■ WHAT THIS TASK INVOLVES: Leave the images aside and copy out the whole listing, exact to the word.

■ EXCERPTED DATA:
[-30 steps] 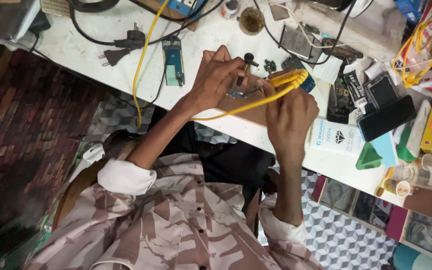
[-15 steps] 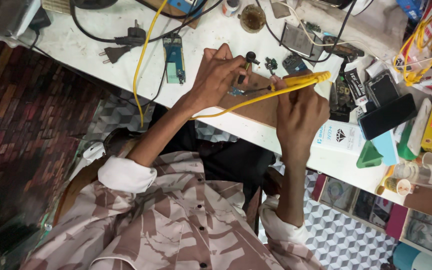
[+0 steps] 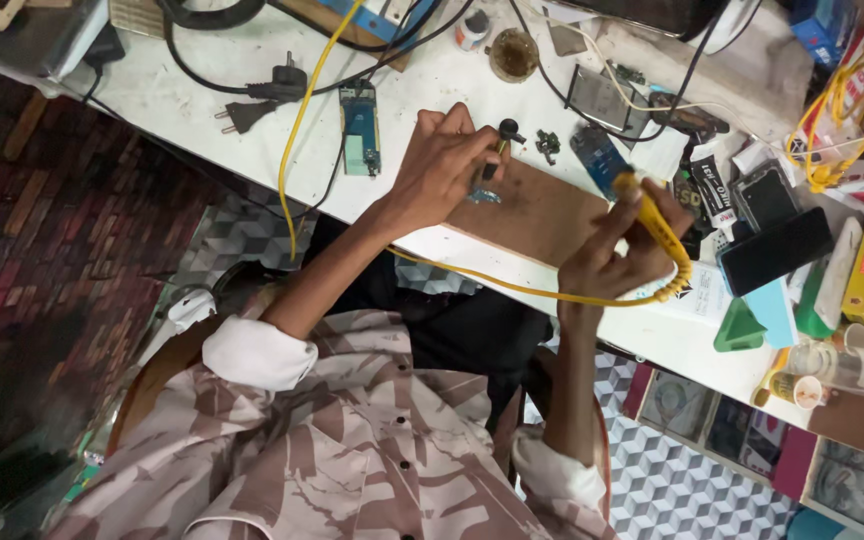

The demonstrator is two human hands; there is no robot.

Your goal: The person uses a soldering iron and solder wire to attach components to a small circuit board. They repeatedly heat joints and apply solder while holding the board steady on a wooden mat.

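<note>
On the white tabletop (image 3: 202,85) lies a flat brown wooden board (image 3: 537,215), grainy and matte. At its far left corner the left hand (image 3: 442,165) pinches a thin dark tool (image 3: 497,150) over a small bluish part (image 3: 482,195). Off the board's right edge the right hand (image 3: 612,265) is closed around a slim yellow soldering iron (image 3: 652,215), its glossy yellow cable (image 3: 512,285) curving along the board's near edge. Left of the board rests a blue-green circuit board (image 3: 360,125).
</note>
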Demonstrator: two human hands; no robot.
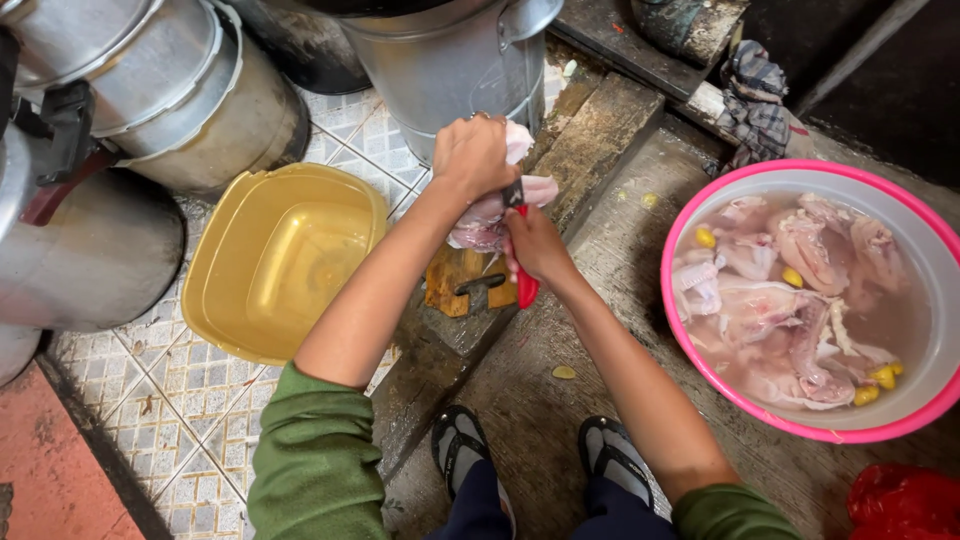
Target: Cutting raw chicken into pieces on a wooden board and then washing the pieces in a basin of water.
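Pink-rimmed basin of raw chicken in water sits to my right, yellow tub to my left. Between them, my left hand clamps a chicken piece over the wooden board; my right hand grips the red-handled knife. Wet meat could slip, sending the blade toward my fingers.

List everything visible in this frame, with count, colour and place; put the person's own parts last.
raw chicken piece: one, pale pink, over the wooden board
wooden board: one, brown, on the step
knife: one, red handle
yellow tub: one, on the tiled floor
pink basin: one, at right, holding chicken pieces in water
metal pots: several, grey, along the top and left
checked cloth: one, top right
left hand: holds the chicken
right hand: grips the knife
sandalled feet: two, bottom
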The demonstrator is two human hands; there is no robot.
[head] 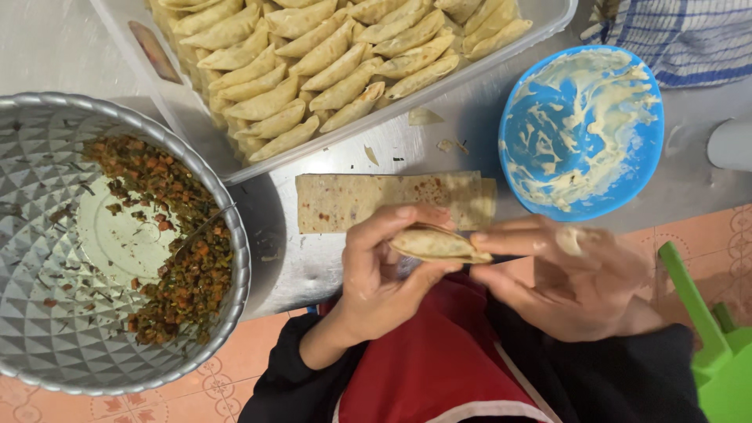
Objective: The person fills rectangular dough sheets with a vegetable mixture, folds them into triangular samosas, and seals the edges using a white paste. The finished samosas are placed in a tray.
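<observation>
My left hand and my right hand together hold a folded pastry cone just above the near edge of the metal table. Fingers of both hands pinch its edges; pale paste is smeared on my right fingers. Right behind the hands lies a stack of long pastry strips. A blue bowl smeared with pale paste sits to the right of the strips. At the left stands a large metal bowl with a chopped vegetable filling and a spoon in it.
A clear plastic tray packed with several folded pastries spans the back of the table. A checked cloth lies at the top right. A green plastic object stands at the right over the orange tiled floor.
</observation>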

■ OUTPUT:
[-30 steps] 
[-15 steps] 
[+0 steps] 

The demonstrator is two human hands; there is no robot.

Your goal: The person uses a soldering iron and solder wire to attach components to a small circuit board. They repeatedly heat joints and apply solder while holding the board steady on a wooden mat.

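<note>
On the white tabletop (image 3: 202,85) lies a flat brown wooden board (image 3: 537,215), grainy and matte. At its far left corner the left hand (image 3: 442,165) pinches a thin dark tool (image 3: 497,150) over a small bluish part (image 3: 482,195). Off the board's right edge the right hand (image 3: 612,265) is closed around a slim yellow soldering iron (image 3: 652,215), its glossy yellow cable (image 3: 512,285) curving along the board's near edge. Left of the board rests a blue-green circuit board (image 3: 360,125).
</note>
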Demonstrator: two human hands; no robot.
Target: Cutting raw chicken into pieces on a wooden board and then washing the pieces in a basin of water.
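Pink-rimmed basin of raw chicken in water sits to my right, yellow tub to my left. Between them, my left hand clamps a chicken piece over the wooden board; my right hand grips the red-handled knife. Wet meat could slip, sending the blade toward my fingers.

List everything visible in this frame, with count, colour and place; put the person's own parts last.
raw chicken piece: one, pale pink, over the wooden board
wooden board: one, brown, on the step
knife: one, red handle
yellow tub: one, on the tiled floor
pink basin: one, at right, holding chicken pieces in water
metal pots: several, grey, along the top and left
checked cloth: one, top right
left hand: holds the chicken
right hand: grips the knife
sandalled feet: two, bottom
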The demonstrator is two human hands; there is no robot.
[head] 
Objective: The person fills rectangular dough sheets with a vegetable mixture, folds them into triangular samosas, and seals the edges using a white paste. The finished samosas are placed in a tray.
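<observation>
My left hand and my right hand together hold a folded pastry cone just above the near edge of the metal table. Fingers of both hands pinch its edges; pale paste is smeared on my right fingers. Right behind the hands lies a stack of long pastry strips. A blue bowl smeared with pale paste sits to the right of the strips. At the left stands a large metal bowl with a chopped vegetable filling and a spoon in it.
A clear plastic tray packed with several folded pastries spans the back of the table. A checked cloth lies at the top right. A green plastic object stands at the right over the orange tiled floor.
</observation>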

The work on this exercise has been finished.